BreakerLab / dimpl

DIMPL: Discovery of Intergenic Motifs PipeLine
MIT License
3 stars 3 forks source link

fixcoords job runs until time expires #17

Closed ggaffield closed 3 years ago

ggaffield commented 3 years ago

The fixcoords job has two parts: fix_sto_coords.sh fix_tblout_coords.sh

fix_sto_coords.sh is the one that appears to be getting stuck.

ggaffield commented 3 years ago

Actually, fix_tblout_coords.sh runs first and runs fine. fix_sto_coords.sh is having trouble processing the output of the {name}.cm.align.sto file, which created by cmsearch. cmsearch is detecting duplicate accession numbers during its search so it makes them unique by prepending "####|" to the accession number. fix_sto_coords.sh crashes because it cannot handle the "|" character in the accession number. This should be fixed. But, it does bring up the question as to why there are duplicate accession numbers in the first place. I suspect we may have a duplicate IGR in the dataset cmsearch is searching through.

ggaffield commented 3 years ago

The env12 dataset (refseq98env12.s50.igr.fasta) does have duplicates/overlaps. 19,556 to be specific. And this takes the 50nt slop factor into account. So overlaps in the 50nt region on either end aren't counted. Whether duplicates and overlaps should be in the dataset can be debated. However, I feel that the code should handle the situation more robustly, regardless of the dataset's contents.

ggaffield commented 3 years ago

Upon further anaylsis, I found that the env12 dataset does have some duplicate accnos. 52,737 to be exact. The duplicates came from a single fasta file (2013338003.fna) that was imported once into env6, and then again into env7. This never caused a problem for multiravenna for some reason. I suspect it's because of the way multiravenna performs an Infernal search. It breaks the single large search job up into several smaller ones. Each job only searches a single sub-fasta file of the larger dataset. So each individual Infernal searches on env12 didn't run into this duplicate accno problem, because it never searched env6/2013338003.fna and env7/2013338003.fna at the same time.

Solution: I removed the 52,737 entries from the "refseq98env12.s50.igr.fasta" file that came from env6. This does not require an changes to the code base. The change was made on the Farnam cluster where the file resides.

However, it might be a good idea to modify the code to handle this case in the future, should someone try to use it on a custom database that just happens to have duplicates.

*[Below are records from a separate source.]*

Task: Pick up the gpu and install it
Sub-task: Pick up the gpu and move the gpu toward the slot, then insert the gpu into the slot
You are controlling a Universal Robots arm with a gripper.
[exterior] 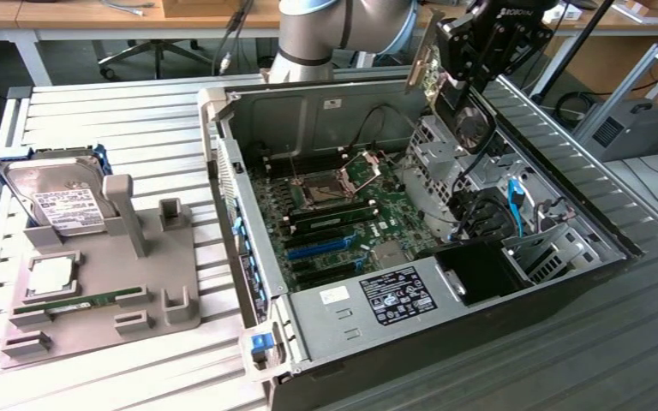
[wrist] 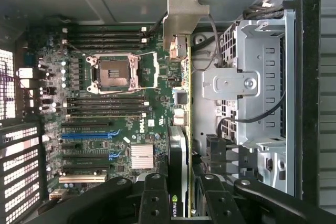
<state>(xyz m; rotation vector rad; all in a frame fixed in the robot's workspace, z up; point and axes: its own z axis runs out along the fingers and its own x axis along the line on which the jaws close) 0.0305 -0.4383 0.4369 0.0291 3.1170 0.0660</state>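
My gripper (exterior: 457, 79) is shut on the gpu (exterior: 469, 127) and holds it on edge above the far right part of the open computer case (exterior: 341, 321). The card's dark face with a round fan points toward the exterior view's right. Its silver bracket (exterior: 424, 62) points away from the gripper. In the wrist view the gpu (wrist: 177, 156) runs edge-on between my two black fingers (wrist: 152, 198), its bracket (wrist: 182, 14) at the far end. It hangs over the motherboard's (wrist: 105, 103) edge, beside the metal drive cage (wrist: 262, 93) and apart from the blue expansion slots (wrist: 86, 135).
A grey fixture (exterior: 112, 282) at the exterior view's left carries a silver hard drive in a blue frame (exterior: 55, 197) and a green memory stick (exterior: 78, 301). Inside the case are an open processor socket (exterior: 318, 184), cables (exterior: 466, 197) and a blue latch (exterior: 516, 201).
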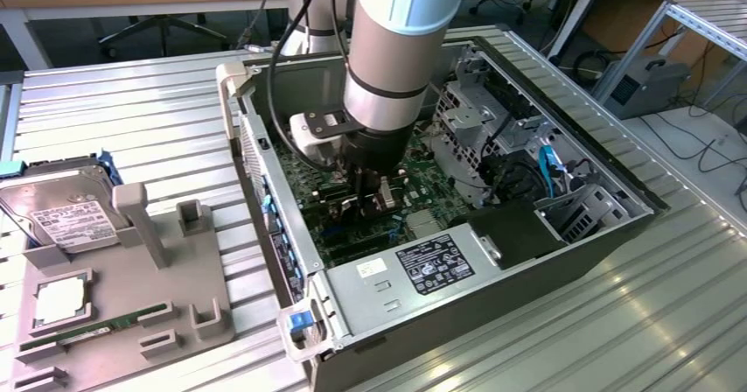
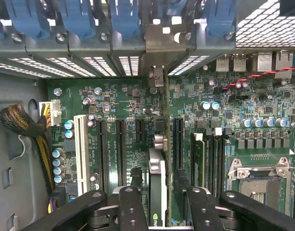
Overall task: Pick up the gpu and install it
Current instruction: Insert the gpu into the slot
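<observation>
The gpu stands on edge in a motherboard slot inside the open computer case. In the wrist view it is a thin black card, and its silver bracket sits against the case's rear slot openings. My gripper straddles the card from above. A black fingertip stands on one side and another on the far side, each with a small gap to the card, so the jaws are open around it. In the exterior view the gripper reaches down into the middle of the case over the green motherboard.
A grey fixture tray at the exterior view's left holds a silver hard drive, a processor chip and a green memory stick. Inside the case are the power supply, a drive cage, a braided cable bundle and the empty processor socket.
</observation>
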Controlling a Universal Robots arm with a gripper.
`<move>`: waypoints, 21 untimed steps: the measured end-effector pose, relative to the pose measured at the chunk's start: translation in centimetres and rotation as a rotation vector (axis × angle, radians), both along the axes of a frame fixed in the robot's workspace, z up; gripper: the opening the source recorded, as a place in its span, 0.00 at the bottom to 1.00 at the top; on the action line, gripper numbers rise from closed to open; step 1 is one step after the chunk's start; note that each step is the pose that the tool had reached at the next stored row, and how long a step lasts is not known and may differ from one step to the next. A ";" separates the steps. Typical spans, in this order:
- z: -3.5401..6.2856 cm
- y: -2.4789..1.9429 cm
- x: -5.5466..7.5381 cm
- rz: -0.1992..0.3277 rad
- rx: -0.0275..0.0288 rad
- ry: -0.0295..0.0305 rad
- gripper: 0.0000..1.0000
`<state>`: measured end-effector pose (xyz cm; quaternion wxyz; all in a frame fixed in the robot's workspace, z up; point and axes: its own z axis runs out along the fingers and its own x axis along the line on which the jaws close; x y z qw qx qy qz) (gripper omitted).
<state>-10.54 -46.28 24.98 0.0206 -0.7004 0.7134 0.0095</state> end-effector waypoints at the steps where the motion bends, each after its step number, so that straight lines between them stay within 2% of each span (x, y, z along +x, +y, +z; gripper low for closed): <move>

kenibrewer commented 3 years ago

Yeah. I think correcting the problems with the fix_coords scripts is a good idea. Do those scripts need to be re-written in python or will it be possible for a shell script to handle the "|" character?

ggaffield commented 3 years ago

Yes, I fixed the fix_sto_coords script to handle the "|" character. I'm doing a system test now to see how this affects things downstream.